Sanna menghela napas panjang. “Dia memiliki banyak video tentangku bersama kekasihku. E–entah bagaimana Kay mampu meretas ponselku … wajahku terlihat jelas disana!! Jika video tersebut tersebar, bayangkan bukan hanya sanksi sosial yang kuterima, namun keluargaku akan membuangku!! Kamu tidak dapat menolongku! Lebih baik kamu menyerah dan jangan terlibat dengannya!! Aku mohon, tolong jangan pernah kamu sebarkan hal ini!!!”
Setelah Sanna menutup teleponnya, seketika Jia menengok ke arah Nata yang masih diam sembari menutup mulutnya. Dia masih tidak percaya bahwa apa yang mereka duga sesuai dengan prediksi mereka.
Namun yang membuat mereka lebih terkejut lagi adalah kelemahan Sanna yang dijadikannya sebagai alat untuk mempermainkan hidup Sanna. Perilaku Kay benar-benar lebih buruk dari seorang penjahat.
“Nat, bagaimana ini ... Apakah aku benar-benar harus melupakan Liel? Kami bahkan belum memulai” Ucap Jia lirih sembari menahan isak tangis.
Nata tidak berkata sepatah katapun, dia hanya memeluk Jia sembari menenangkannya. Tidak ada solusi keluar dari bibirnya. Besar kemungkinan Nata juga kesulitan menanggapi masalah yang ada di antara Liel dan Jia.
Meski saat ini Nata disampingnya, tetap saja Jia merasa tenggelam dalam kesedihan yang hanya bisa dia simpan seorang diri. Jia merasa terpukul akibat kenyataan yang ada di depan mata.
...****************...
Sementara itu, Doris tengah berada di kamar Liel sambil memainkan game yang ada di komputernya. Sejak pulang sekolah, sampai menjelang malam, Doris tidak beranjak dari kursi gamingnya Liel.
“Dori, apa kamu tidak pulang?”
“Kamu mengusirku? Ah, dan berhenti juga memanggilku dengan nama ikan itu!!” Sahut Doris seraya meminum es kopi susu.
“Aku hanya bertanya Dori–“
“Pak Ujang, es kopi susunya tambah lagi ya?” Potong Doris seraya menyuruh ART Liel membuatkan minumannya lagi.
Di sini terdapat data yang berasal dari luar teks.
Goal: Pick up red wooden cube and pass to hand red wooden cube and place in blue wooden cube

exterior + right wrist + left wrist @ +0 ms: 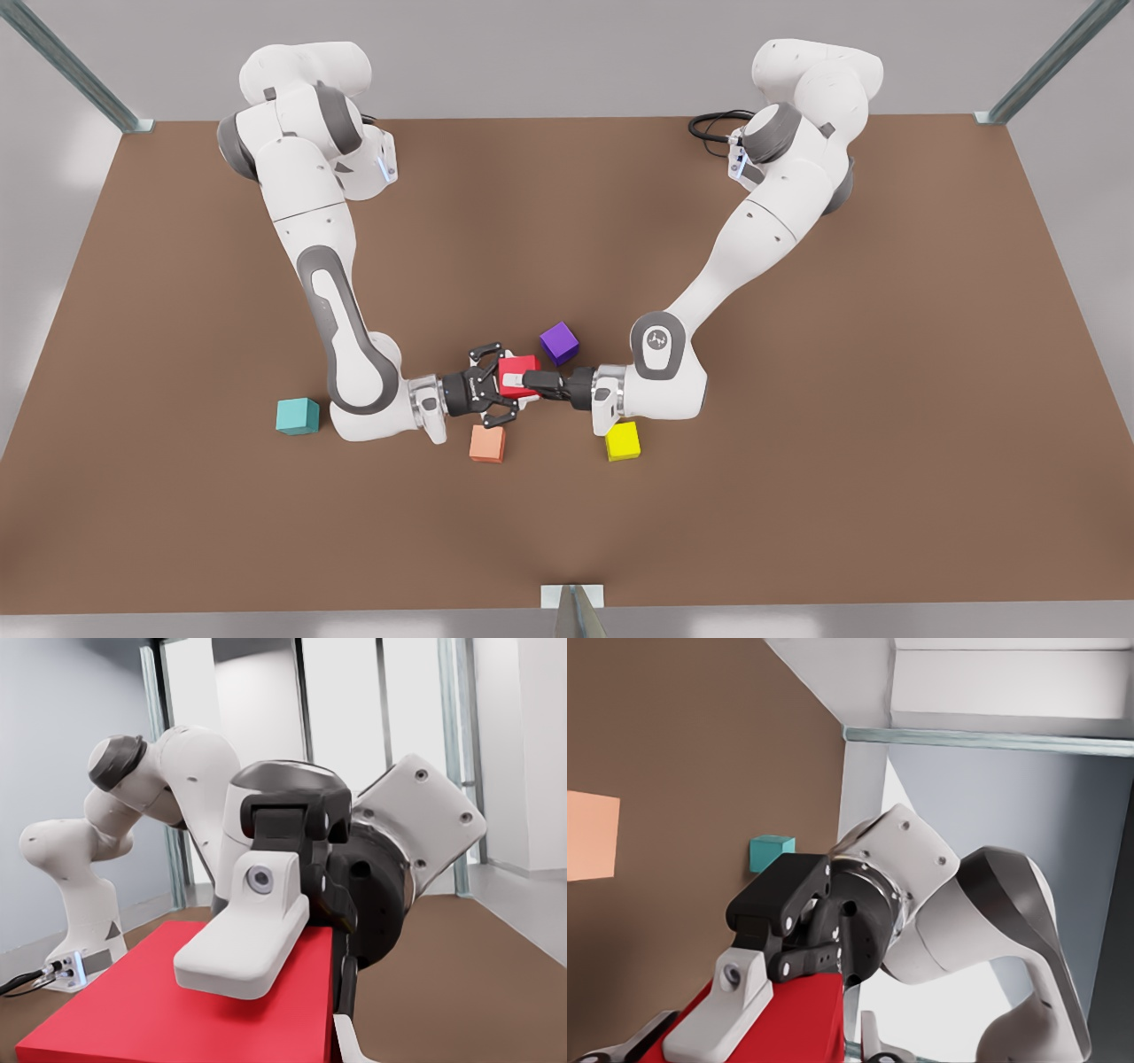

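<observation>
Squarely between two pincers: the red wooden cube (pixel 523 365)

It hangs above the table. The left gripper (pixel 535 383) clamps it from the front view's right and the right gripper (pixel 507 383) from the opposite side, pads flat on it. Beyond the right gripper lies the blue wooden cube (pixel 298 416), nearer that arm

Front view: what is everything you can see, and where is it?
red cube: one, red, held off the table in the middle
teal cube: one, teal, front view's left
purple cube: one, purple, behind the red cube
salmon cube: one, pale orange, near middle
yellow cube: one, yellow, right of middle
table: one, brown
left claw: shut on the red cube
right claw: at the red cube
</observation>
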Robot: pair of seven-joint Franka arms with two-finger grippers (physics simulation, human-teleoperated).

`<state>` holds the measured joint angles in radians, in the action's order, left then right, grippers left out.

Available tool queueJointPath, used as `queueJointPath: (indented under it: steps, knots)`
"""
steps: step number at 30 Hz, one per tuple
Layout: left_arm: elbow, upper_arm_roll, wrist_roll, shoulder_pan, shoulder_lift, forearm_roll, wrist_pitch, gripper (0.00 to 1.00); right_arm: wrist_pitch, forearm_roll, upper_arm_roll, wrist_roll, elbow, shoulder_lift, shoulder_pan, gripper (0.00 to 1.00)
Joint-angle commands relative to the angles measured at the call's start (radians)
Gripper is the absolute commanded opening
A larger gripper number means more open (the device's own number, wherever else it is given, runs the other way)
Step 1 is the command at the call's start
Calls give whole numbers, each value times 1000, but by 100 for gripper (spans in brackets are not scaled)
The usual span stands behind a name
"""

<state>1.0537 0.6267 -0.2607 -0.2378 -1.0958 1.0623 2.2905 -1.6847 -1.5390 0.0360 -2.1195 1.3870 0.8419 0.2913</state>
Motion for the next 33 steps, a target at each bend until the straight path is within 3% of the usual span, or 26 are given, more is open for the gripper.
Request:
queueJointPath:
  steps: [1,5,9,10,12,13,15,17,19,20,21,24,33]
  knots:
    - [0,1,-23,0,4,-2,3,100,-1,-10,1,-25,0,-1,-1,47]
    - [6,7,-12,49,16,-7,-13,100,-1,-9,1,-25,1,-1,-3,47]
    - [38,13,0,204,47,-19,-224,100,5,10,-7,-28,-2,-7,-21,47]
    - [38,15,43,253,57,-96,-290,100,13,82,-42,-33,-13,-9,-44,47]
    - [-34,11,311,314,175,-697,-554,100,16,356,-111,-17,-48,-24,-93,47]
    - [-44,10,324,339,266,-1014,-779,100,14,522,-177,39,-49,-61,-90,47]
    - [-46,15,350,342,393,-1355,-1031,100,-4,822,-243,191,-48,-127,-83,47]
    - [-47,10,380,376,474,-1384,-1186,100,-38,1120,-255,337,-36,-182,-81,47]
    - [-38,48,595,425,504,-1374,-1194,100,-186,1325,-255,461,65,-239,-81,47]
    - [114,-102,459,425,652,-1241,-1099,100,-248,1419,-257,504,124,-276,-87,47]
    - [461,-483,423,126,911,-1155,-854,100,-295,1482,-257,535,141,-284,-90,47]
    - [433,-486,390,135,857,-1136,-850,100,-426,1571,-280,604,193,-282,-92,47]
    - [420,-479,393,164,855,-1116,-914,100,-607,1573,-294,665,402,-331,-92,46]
Liel tidak pernah heran dengan tingkah Doris yang menganggap rumahnya seperti miliknya sendiri. Bagi Liel, itu adalah hal yang biasa.
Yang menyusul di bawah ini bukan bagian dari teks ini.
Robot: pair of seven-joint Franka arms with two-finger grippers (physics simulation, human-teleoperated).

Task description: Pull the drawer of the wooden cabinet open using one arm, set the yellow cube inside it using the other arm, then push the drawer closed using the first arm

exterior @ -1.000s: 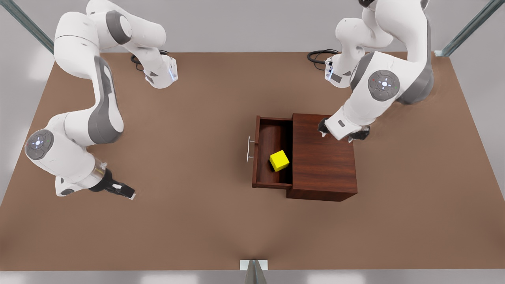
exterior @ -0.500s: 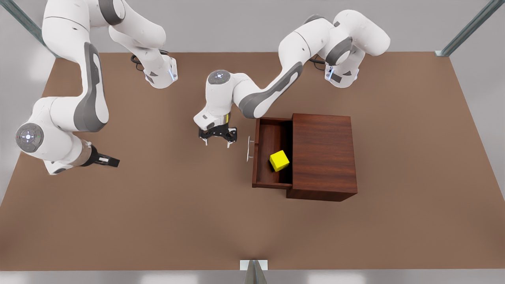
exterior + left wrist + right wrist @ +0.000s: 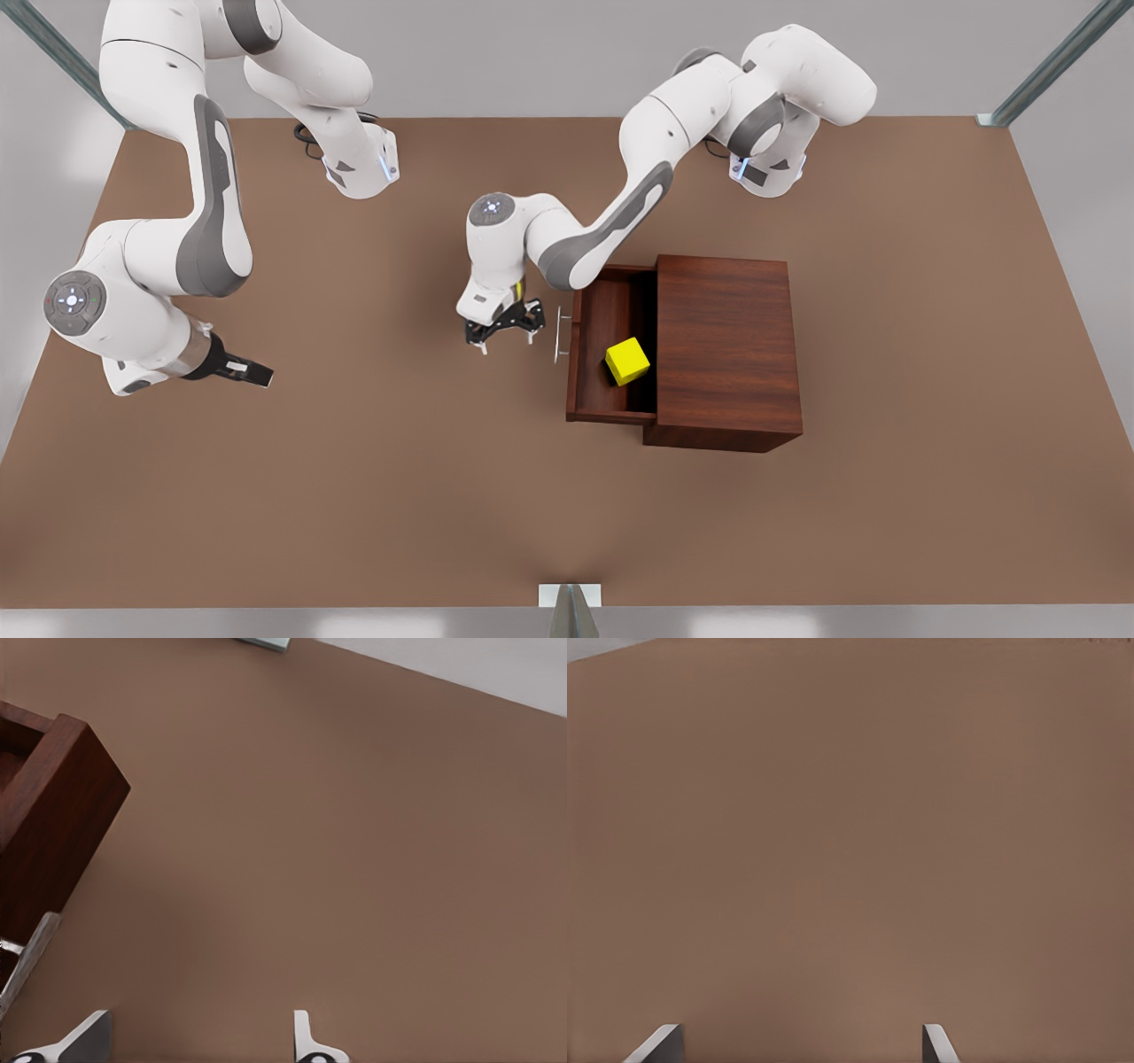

“Kamu terlihat murung, ada apa denganmu kawan?” ucap Doris seraya ingin mencium Liel.
Liel mendorong Doris sejauh mungkin. “Menjijikan! Tidak ada apapun yang terjadi. Aku selalu seperti ini, jadi apa yang kamu harapkan?”
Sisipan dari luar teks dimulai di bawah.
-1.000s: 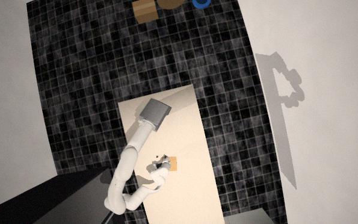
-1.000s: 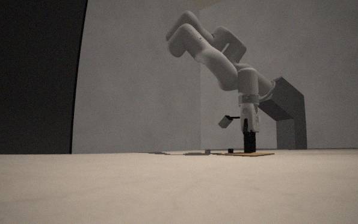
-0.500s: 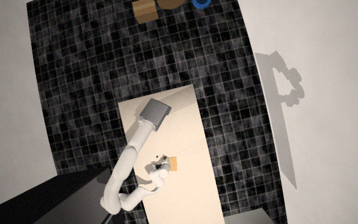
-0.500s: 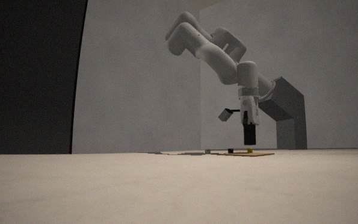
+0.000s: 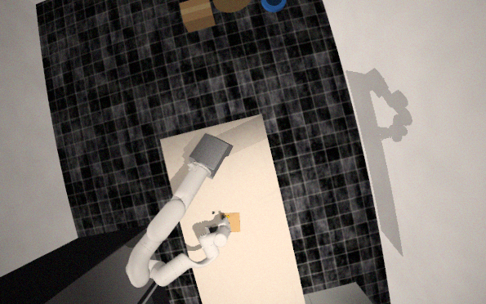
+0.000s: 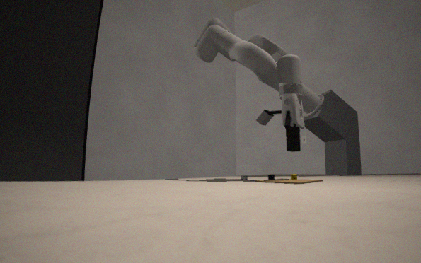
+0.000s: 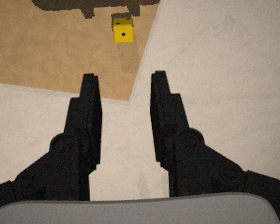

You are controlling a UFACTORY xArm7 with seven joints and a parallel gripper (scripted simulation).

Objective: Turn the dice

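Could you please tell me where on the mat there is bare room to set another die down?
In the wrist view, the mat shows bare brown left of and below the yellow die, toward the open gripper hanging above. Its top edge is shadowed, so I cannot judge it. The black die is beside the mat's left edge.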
“Haaa … benar juga, wajah datar itu dan … sikapmu yang dingin! tetapi, kali ini berbeda Liel. Kesedihanmu tampak, sampai aku bisa melihatnya!”
Liel memakai jurus andalannya jika tidak ingin mengatakan apapun, yaitu diam seribu bahasa. Doris yang terlihat geram, ingin sekali membuka mulutnya lebar-lebar.
“Hm, bagaimana kalau kita main billiard saja? Aku akan memperkenalkanmu pada teman-temanku di luar sekolah, bahkan pada wanita-wanita cantik yang ada di sana.”
Liel menggeleng-gelengkan kepalanya. Entah mengapa dia tidak tertarik untuk keluar rumah.
“Jia bukan? Penyebab kamu jadi seperti ini.”
Meskipun hatinya mengatakan “iya”, Liel memilih bungkam. Namun Doris terlanjur mengetahuinya dan tidak bisa membiarkan sahabatnya berlarut-larut dalam kesedihan.
“Perempuan itu lagi … Liel, aku tahu dia cantik, cerdas dan … sedikit aneh, tetapi dengan ketampananmu yang tidak terkira ini, kamu bisa mendapatkan wanita yang lebih cantik dengan tubuh yang seksi, contohnya Kay.” Ucap Doris lagi seraya memegang bahu Liel.
“Ambil saja Kay untukmu, jika kamu menyukainya.”
“WAH … SERIUS KAMU TIDAK MENYUKAI WANITA TERSEKSI DI SEKOLAH! BUKAN HANYA CANTIK, NAMUN DIA JUGA SEORANG MODEL??” Ucap Doris seraya memperlihatkan foto Kay.
Liel segera menutup mulut Doris dengan bantal. “Jangan berteriak! Ibuku bakal mengira kita berkelahi!!!”
Doris berhasil menyingkirkan bantal dari bekapan Liel. “Hmmmp … puaah!! Biarkan aku bernapas!! Hei Liel, kamu sudah berteman lama dengannya, masa iya kamu tidak memiliki perasaan sedikit pun?”
“Tidak sama sekali, kami hanya berteman, sekarang pulanglah dori! Aku ingin beristirahat!”